This tearjerker is the heartbreaking story of an escaped slave, Sethe, who chooses to kill her children rather than see them captured and sent back into slavery. Years later, the Civil War is over and Sethe is living in Cincinnati, and yikes! A woman who might be her daughter shows up to haunt her.
Here are some questions for you:
(1) As one of the most important literary texts about American slavery, Toni Morrison's book builds on a long tradition of slave narratives, beginning with Oluadah Equiano's The Interesting Narrative of the Life of Oluadah Equiano and including Narrative of the Life of Frederick Douglass, an American Slave and works of fiction such as Harriet Beecher Stowe's Uncle Tom's Cabin and Mark Twain's Adventures of Huckleberry Finn. If we examine Morrison's novel from a structuralist perspective, what kinds of themes and motifs can we find in her book that link it to the slave narrative tradition both in fiction and non-fiction?

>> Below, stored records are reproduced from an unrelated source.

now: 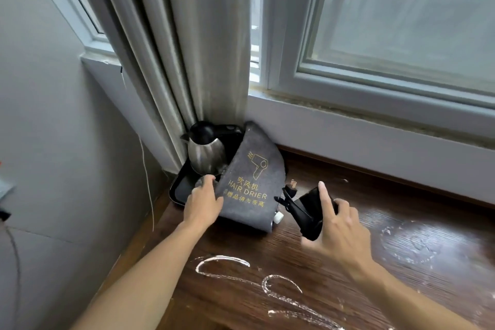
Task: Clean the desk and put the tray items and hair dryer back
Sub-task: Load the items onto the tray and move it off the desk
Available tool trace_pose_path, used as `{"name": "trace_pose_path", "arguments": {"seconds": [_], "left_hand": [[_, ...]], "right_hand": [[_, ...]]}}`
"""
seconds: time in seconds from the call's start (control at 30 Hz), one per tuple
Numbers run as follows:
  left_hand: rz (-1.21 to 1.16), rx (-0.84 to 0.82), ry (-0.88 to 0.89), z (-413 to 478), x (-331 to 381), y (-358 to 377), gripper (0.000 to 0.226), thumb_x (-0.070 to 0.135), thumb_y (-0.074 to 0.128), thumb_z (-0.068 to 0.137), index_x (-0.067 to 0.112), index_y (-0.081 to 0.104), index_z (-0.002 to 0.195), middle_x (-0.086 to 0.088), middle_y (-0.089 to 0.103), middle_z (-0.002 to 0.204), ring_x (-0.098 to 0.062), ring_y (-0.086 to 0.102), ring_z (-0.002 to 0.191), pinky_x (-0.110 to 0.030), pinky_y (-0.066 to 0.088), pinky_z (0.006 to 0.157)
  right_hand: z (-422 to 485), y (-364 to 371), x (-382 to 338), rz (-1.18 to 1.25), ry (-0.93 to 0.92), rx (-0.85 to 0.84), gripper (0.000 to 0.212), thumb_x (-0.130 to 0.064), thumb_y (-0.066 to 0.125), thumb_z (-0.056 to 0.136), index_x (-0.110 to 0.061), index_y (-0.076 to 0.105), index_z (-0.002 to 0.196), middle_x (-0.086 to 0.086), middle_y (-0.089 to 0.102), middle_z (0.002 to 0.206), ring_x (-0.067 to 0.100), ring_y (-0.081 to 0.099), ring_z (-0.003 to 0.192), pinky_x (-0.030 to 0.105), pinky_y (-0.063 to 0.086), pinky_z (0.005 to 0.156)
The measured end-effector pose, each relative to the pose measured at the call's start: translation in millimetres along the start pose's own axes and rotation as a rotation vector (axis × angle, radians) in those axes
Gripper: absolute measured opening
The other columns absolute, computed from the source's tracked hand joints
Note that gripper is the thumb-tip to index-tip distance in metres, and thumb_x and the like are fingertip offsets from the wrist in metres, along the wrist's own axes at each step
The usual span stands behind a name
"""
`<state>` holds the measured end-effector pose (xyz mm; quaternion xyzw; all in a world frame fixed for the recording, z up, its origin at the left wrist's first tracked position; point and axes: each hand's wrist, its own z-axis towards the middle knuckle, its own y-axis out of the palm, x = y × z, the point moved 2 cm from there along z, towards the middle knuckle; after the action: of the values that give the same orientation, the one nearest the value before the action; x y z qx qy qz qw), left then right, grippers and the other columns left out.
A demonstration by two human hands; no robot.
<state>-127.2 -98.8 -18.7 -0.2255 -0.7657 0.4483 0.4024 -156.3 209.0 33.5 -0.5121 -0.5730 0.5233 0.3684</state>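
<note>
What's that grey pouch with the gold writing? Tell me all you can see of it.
The pouch is dark grey, felt-like cloth with a rounded top end. Gold print shows a dryer symbol, Chinese characters and HAIR DRIER. It lies slanted, its top near the wall, its left side over the black tray beside the kettle, its lower end on the wooden desk. The left hand holds its left edge.
</note>
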Motion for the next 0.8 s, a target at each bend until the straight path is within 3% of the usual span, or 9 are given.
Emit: {"name": "trace_pose_path", "arguments": {"seconds": [0.03, 0.1, 0.17, 0.27, 0.37, 0.5, 0.6, 0.7, 0.8], "left_hand": [[-0.062, -0.022, -0.029, 2.0, 3.5, 2.2, 0.042, 0.030, 0.065, 0.093, 0.022, 0.051, 0.131, -0.010, 0.064, 0.124, -0.037, 0.062, 0.112, -0.042, 0.051, 0.089], [-0.126, -0.072, -0.077, 7.0, 6.3, 7.2, 0.017, 0.031, 0.063, 0.095, 0.021, 0.059, 0.107, -0.012, 0.066, 0.115, -0.037, 0.061, 0.111, -0.042, 0.052, 0.090], [-0.125, -0.101, -0.118, 8.8, 4.1, 12.2, 0.015, 0.032, 0.063, 0.094, 0.020, 0.055, 0.090, -0.015, 0.066, 0.111, -0.038, 0.061, 0.108, -0.042, 0.052, 0.088], [-0.061, -0.108, -0.161, 6.9, -2.5, 14.1, 0.020, 0.035, 0.066, 0.092, 0.019, 0.065, 0.104, -0.014, 0.065, 0.117, -0.037, 0.062, 0.108, -0.042, 0.054, 0.087], [0.060, -0.089, -0.134, 5.5, -7.1, 12.7, 0.030, 0.035, 0.066, 0.092, 0.024, 0.060, 0.119, -0.012, 0.065, 0.120, -0.036, 0.064, 0.109, -0.041, 0.053, 0.086], [0.371, 0.135, 0.197, 3.8, -6.9, 10.9, 0.073, 0.035, 0.077, 0.081, 0.016, 0.045, 0.143, -0.011, 0.057, 0.135, -0.030, 0.059, 0.121, -0.042, 0.053, 0.088], [0.422, 0.205, 0.406, 6.5, -11.0, 6.1, 0.089, 0.025, 0.085, 0.069, 0.011, 0.045, 0.147, -0.017, 0.055, 0.139, -0.032, 0.059, 0.123, -0.044, 0.056, 0.088], [0.418, 0.174, 0.539, 10.0, -13.9, -0.2, 0.098, 0.014, 0.079, 0.070, 0.016, 0.032, 0.156, -0.016, 0.040, 0.155, -0.033, 0.047, 0.137, -0.043, 0.053, 0.100], [0.439, 0.071, 0.621, 12.4, -16.9, 0.9, 0.107, 0.010, 0.078, 0.071, 0.025, 0.021, 0.160, -0.010, 0.028, 0.164, -0.032, 0.039, 0.144, -0.045, 0.048, 0.107]], "right_hand": [[2.6, 0.1, -5.4, 0.005, -0.003, 0.004, 0.120, -0.070, 0.059, 0.059, -0.037, 0.000, 0.157, 0.003, 0.047, 0.126, 0.026, 0.049, 0.112, 0.034, 0.049, 0.062], [9.9, -1.5, -19.6, 0.025, 0.002, 0.008, 0.118, -0.074, 0.059, 0.060, -0.038, 0.001, 0.157, 0.003, 0.047, 0.125, 0.027, 0.049, 0.111, 0.036, 0.048, 0.064], [22.0, -3.4, -39.1, 0.059, 0.007, -0.017, 0.120, -0.073, 0.060, 0.061, -0.038, -0.004, 0.156, 0.005, 0.046, 0.126, 0.028, 0.048, 0.112, 0.038, 0.047, 0.068], [47.0, -5.8, -75.7, 0.159, 0.050, -0.076, 0.125, -0.066, 0.065, 0.060, -0.035, -0.008, 0.156, 0.012, 0.045, 0.128, 0.033, 0.047, 0.113, 0.041, 0.047, 0.078], [73.4, -1.3, -117.5, 0.255, 0.150, -0.098, 0.126, -0.067, 0.070, 0.063, -0.029, -0.005, 0.157, 0.018, 0.045, 0.131, 0.036, 0.046, 0.117, 0.043, 0.046, 0.087], [97.7, 21.1, -161.0, 0.272, 0.256, -0.129, 0.128, -0.065, 0.073, 0.067, -0.027, -0.009, 0.157, 0.022, 0.040, 0.136, 0.036, 0.043, 0.119, 0.047, 0.050, 0.087], [101.0, 37.7, -176.9, 0.260, 0.290, -0.143, 0.130, -0.073, 0.071, 0.068, -0.024, -0.009, 0.157, 0.022, 0.037, 0.139, 0.036, 0.042, 0.121, 0.048, 0.050, 0.085], [92.3, 47.3, -186.4, 0.265, 0.197, -0.120, 0.125, -0.076, 0.067, 0.069, -0.018, 0.001, 0.158, 0.021, 0.030, 0.148, 0.037, 0.040, 0.126, 0.044, 0.049, 0.089], [75.9, 52.1, -182.9, 0.314, 0.054, -0.088, 0.108, -0.061, 0.066, 0.077, -0.017, 0.008, 0.157, 0.017, 0.020, 0.157, 0.037, 0.035, 0.134, 0.043, 0.048, 0.093]]}}
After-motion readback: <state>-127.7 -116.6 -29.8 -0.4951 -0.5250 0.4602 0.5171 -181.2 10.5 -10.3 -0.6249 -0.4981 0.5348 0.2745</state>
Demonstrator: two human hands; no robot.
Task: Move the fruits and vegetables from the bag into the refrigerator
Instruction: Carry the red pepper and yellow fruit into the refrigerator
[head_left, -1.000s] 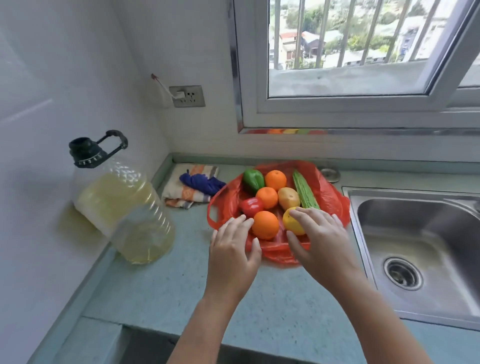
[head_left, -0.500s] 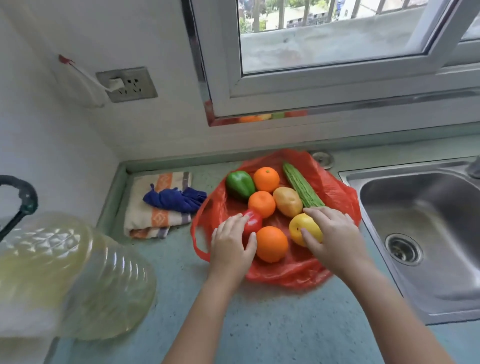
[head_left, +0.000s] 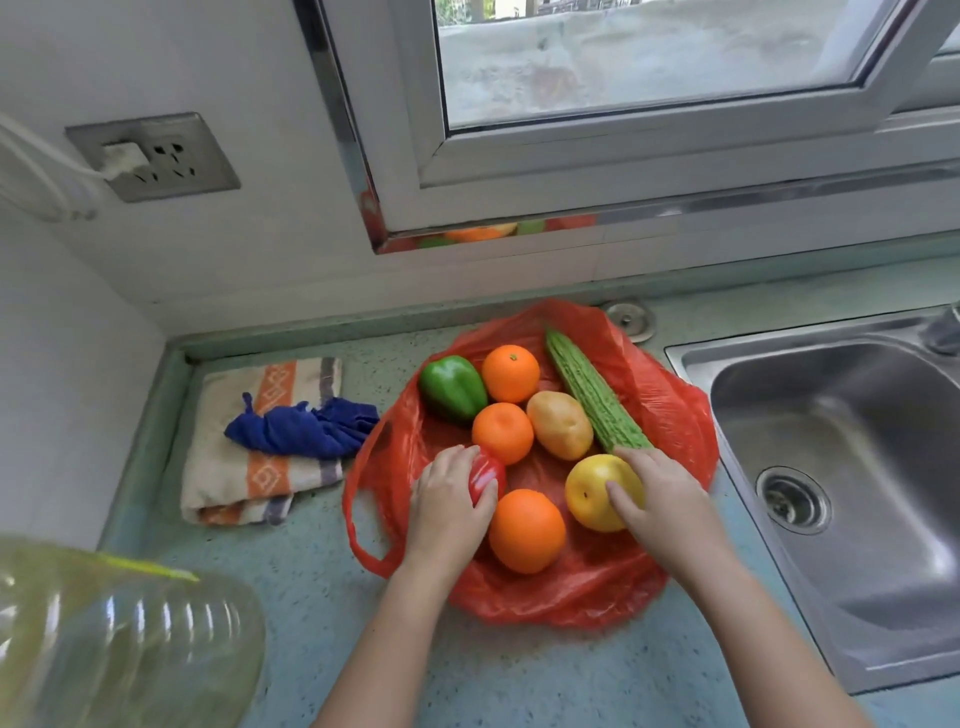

(2) Beloved is a slave narrative on one level, but it's also been characterized as a postmodern novel and a magical realist novel. How does Beloved relate to these two other fiction sub-genres? Think of the magical elements in Beloved, as well as its disjointed narrative trajectory and its multiple narrators, and consider how these "structures" appear in other magical realist and/or postmodernist works.